* Problem to solve *
Write out the listing verbatim. No pictures belong in it.

* Provided material *
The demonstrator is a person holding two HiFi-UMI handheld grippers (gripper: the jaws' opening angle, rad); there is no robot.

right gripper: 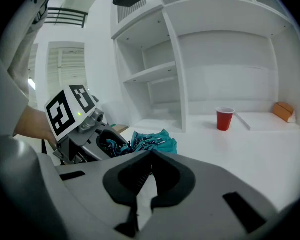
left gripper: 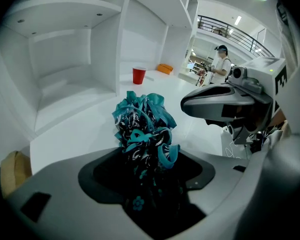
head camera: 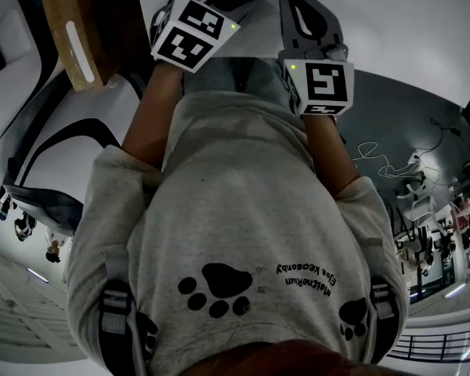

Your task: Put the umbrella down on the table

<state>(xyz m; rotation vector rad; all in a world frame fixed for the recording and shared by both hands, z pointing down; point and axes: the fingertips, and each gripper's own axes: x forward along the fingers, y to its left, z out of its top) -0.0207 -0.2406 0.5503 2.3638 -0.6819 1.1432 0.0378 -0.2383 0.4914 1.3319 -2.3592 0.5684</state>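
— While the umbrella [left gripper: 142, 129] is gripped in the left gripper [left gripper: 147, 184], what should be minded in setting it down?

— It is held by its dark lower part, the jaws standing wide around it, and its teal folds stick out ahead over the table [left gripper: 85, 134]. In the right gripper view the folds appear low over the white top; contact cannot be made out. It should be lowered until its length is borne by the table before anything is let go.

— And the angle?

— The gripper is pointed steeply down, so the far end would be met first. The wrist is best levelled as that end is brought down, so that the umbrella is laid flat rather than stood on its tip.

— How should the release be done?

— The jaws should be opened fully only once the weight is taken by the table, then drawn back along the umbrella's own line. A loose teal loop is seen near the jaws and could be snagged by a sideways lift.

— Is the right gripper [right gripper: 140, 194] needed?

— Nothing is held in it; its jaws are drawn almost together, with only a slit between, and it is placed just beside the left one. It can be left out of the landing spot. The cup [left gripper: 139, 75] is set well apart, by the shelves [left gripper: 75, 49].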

* Answer space *
The demonstrator is a person holding two HiFi-UMI handheld grippers (gripper: the jaws' opening angle, rad); there is no robot.

right gripper: 
left gripper: 
head camera: 

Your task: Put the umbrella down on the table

<state>(xyz m; rotation vector rad; all in a world frame fixed for the recording and shared by both hands, z pointing down; point and axes: the fingertips, and each gripper's own axes: x forward along the fingers, y to its left, z out of its top) -0.0207 -0.2406 0.5503 2.3638 -0.6819 1.1432 0.0378 -0.2383 0.4914 1.3319 -2.3592 0.5684</state>
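— While the umbrella [left gripper: 142, 129] is gripped in the left gripper [left gripper: 147, 184], what should be minded in setting it down?

— It is held by its dark lower part, the jaws standing wide around it, and its teal folds stick out ahead over the table [left gripper: 85, 134]. In the right gripper view the folds appear low over the white top; contact cannot be made out. It should be lowered until its length is borne by the table before anything is let go.

— And the angle?

— The gripper is pointed steeply down, so the far end would be met first. The wrist is best levelled as that end is brought down, so that the umbrella is laid flat rather than stood on its tip.

— How should the release be done?

— The jaws should be opened fully only once the weight is taken by the table, then drawn back along the umbrella's own line. A loose teal loop is seen near the jaws and could be snagged by a sideways lift.

— Is the right gripper [right gripper: 140, 194] needed?

— Nothing is held in it; its jaws are drawn almost together, with only a slit between, and it is placed just beside the left one. It can be left out of the landing spot. The cup [left gripper: 139, 75] is set well apart, by the shelves [left gripper: 75, 49].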

Nothing further remains to be added to the answer.